PROBLEM STATEMENT: Could you print all of the data below again, exactly?

DATA PROVIDED:
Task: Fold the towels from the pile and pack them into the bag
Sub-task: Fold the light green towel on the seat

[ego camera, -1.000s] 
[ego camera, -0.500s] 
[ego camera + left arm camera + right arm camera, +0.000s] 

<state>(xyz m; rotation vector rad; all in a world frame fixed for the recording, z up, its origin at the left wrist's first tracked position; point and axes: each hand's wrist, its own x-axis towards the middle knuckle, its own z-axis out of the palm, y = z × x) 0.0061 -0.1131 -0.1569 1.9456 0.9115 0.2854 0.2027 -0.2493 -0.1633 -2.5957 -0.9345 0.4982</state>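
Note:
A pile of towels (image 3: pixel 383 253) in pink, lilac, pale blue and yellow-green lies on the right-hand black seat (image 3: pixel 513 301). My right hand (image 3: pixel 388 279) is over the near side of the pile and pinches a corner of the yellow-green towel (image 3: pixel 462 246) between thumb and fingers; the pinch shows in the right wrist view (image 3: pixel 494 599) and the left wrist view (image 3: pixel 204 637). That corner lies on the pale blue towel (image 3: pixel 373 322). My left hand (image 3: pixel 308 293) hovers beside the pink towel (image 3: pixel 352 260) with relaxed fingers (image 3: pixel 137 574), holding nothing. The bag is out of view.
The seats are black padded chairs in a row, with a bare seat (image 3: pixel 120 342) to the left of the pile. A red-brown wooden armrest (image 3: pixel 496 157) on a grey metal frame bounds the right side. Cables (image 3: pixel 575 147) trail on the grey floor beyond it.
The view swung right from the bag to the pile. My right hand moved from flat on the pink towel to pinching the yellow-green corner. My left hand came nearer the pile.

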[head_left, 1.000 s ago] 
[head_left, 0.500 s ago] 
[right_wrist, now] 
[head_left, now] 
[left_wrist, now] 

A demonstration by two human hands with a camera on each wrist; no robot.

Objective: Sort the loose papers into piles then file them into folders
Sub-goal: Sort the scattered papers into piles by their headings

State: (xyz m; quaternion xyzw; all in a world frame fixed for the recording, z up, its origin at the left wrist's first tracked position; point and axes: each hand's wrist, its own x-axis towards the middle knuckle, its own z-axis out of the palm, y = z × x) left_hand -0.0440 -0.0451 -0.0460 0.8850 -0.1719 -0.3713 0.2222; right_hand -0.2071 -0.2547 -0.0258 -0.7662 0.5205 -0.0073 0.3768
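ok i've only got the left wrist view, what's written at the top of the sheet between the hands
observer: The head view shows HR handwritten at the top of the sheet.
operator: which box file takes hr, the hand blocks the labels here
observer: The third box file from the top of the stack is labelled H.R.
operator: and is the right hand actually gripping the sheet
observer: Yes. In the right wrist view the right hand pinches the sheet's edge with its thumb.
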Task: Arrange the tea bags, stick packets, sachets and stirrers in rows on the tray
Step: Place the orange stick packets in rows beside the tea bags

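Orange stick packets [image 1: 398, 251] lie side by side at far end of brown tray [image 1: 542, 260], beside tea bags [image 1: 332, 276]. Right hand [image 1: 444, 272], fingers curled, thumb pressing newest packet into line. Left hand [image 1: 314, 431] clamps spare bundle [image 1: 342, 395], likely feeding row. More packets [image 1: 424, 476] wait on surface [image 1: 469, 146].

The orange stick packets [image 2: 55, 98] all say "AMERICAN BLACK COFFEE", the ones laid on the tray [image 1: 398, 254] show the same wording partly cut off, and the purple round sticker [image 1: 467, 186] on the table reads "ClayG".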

TASK RESULT:
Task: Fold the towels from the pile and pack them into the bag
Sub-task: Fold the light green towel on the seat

[ego camera, -1.000s] 
[ego camera, -0.500s] 
[ego camera + left arm camera + right arm camera, +0.000s] 

<state>(xyz m; rotation vector rad; all in a world frame fixed for the recording, z up, its origin at the left wrist's first tracked position; point and axes: each hand's wrist, its own x-axis towards the middle knuckle, its own z-axis out of the palm, y = z × x) 0.0061 -0.1131 -0.1569 1.9456 0.9115 0.2854 0.2027 -0.2493 -0.1633 -2.5957 -0.9345 0.4982</state>
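Note:
A pile of towels (image 3: pixel 383 253) in pink, lilac, pale blue and yellow-green lies on the right-hand black seat (image 3: pixel 513 301). My right hand (image 3: pixel 388 279) is over the near side of the pile and pinches a corner of the yellow-green towel (image 3: pixel 462 246) between thumb and fingers; the pinch shows in the right wrist view (image 3: pixel 494 599) and the left wrist view (image 3: pixel 204 637). That corner lies on the pale blue towel (image 3: pixel 373 322). My left hand (image 3: pixel 308 293) hovers beside the pink towel (image 3: pixel 352 260) with relaxed fingers (image 3: pixel 137 574), holding nothing. The bag is out of view.
The seats are black padded chairs in a row, with a bare seat (image 3: pixel 120 342) to the left of the pile. A red-brown wooden armrest (image 3: pixel 496 157) on a grey metal frame bounds the right side. Cables (image 3: pixel 575 147) trail on the grey floor beyond it.
The view swung right from the bag to the pile. My right hand moved from flat on the pink towel to pinching the yellow-green corner. My left hand came nearer the pile.
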
[head_left, 1.000 s ago] 
[head_left, 0.500 s ago] 
[right_wrist, now] 
[head_left, now] 
[left_wrist, now] 

A demonstration by two human hands with a camera on each wrist; no robot.

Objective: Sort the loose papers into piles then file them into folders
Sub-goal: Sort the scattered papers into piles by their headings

State: (xyz m; quaternion xyzw; all in a world frame fixed for the recording, z up, its origin at the left wrist's first tracked position; point and axes: each hand's wrist, its own x-axis towards the middle knuckle, its own z-axis out of the palm, y = z × x) left_hand -0.0440 -0.0451 -0.0460 0.8850 -0.1719 -0.3713 0.2222; right_hand -0.2071 -0.2547 -0.0258 -0.7662 0.5205 -0.0073 0.3768
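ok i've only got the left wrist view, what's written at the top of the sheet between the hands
observer: The head view shows HR handwritten at the top of the sheet.
operator: which box file takes hr, the hand blocks the labels here
observer: The third box file from the top of the stack is labelled H.R.
operator: and is the right hand actually gripping the sheet
observer: Yes. In the right wrist view the right hand pinches the sheet's edge with its thumb.
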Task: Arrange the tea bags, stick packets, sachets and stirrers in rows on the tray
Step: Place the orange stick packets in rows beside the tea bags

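Orange stick packets [image 1: 398, 251] lie side by side at far end of brown tray [image 1: 542, 260], beside tea bags [image 1: 332, 276]. Right hand [image 1: 444, 272], fingers curled, thumb pressing newest packet into line. Left hand [image 1: 314, 431] clamps spare bundle [image 1: 342, 395], likely feeding row. More packets [image 1: 424, 476] wait on surface [image 1: 469, 146].

The orange stick packets [image 2: 55, 98] all say "AMERICAN BLACK COFFEE", the ones laid on the tray [image 1: 398, 254] show the same wording partly cut off, and the purple round sticker [image 1: 467, 186] on the table reads "ClayG".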

That finishes the output.